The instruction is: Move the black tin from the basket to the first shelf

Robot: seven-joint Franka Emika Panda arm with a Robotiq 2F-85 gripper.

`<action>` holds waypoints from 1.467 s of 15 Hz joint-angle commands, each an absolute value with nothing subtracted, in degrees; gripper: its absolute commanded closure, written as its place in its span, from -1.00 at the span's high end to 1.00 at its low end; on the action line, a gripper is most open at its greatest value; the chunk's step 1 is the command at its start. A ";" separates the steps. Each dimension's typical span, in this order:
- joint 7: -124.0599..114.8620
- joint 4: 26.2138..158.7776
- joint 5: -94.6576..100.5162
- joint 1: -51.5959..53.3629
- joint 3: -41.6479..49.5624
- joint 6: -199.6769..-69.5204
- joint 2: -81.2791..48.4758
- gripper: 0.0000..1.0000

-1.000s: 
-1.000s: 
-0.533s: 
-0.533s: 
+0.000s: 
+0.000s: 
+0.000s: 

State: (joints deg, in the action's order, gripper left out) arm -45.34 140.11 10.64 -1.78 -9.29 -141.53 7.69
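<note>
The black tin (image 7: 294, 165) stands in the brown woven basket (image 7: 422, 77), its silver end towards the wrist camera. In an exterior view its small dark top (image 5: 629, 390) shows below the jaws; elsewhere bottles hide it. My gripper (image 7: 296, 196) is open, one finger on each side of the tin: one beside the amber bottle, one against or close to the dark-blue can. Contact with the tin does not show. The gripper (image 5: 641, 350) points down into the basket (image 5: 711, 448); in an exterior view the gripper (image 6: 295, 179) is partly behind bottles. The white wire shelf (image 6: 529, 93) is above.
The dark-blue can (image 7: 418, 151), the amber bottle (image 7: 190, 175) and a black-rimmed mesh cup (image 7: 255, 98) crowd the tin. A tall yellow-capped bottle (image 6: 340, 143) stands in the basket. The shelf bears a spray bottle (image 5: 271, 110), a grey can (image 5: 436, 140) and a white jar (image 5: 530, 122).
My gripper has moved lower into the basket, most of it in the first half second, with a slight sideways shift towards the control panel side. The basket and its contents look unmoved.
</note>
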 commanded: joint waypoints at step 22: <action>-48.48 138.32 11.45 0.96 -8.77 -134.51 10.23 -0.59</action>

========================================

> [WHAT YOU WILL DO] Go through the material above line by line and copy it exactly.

> [ANSWER FOR THIS EXERCISE]
The instruction is: Move the black tin from the basket to the first shelf

Robot: seven-joint Franka Emika Panda arm with a Robotiq 2F-85 gripper.

`<action>` holds waypoints from 1.467 s of 15 Hz joint-angle commands, each an absolute value with nothing subtracted, in degrees; gripper: its absolute commanded closure, written as its place in its span, from -1.00 at the span's high end to 1.00 at its low end; on the action line, a gripper is most open at its greatest value; the chunk's step 1 is the command at its start. A ";" separates the steps. Each dimension's typical span, in this order:
- joint 7: -124.0599..114.8620
- joint 4: 26.2138..158.7776
- joint 5: -94.6576..100.5162
- joint 1: -51.5959..53.3629
- joint 3: -41.6479..49.5624
- joint 6: -199.6769..-69.5204
- joint 2: -81.2791..48.4758
- gripper: 0.0000..1.0000

-1.000s: 
-1.000s: 
-0.533s: 
-0.533s: 
+0.000s: 
+0.000s: 
+0.000s: 

State: (joints deg, in the action's order, gripper left out) arm -45.34 140.11 10.64 -1.78 -9.29 -141.53 7.69
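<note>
The black tin (image 7: 294, 165) stands in the brown woven basket (image 7: 422, 77), its silver end towards the wrist camera. In an exterior view its small dark top (image 5: 629, 390) shows below the jaws; elsewhere bottles hide it. My gripper (image 7: 296, 196) is open, one finger on each side of the tin: one beside the amber bottle, one against or close to the dark-blue can. Contact with the tin does not show. The gripper (image 5: 641, 350) points down into the basket (image 5: 711, 448); in an exterior view the gripper (image 6: 295, 179) is partly behind bottles. The white wire shelf (image 6: 529, 93) is above.
The dark-blue can (image 7: 418, 151), the amber bottle (image 7: 190, 175) and a black-rimmed mesh cup (image 7: 255, 98) crowd the tin. A tall yellow-capped bottle (image 6: 340, 143) stands in the basket. The shelf bears a spray bottle (image 5: 271, 110), a grey can (image 5: 436, 140) and a white jar (image 5: 530, 122).
My gripper has moved lower into the basket, most of it in the first half second, with a slight sideways shift towards the control panel side. The basket and its contents look unmoved.
</note>
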 commanded: joint waypoints at step 22: <action>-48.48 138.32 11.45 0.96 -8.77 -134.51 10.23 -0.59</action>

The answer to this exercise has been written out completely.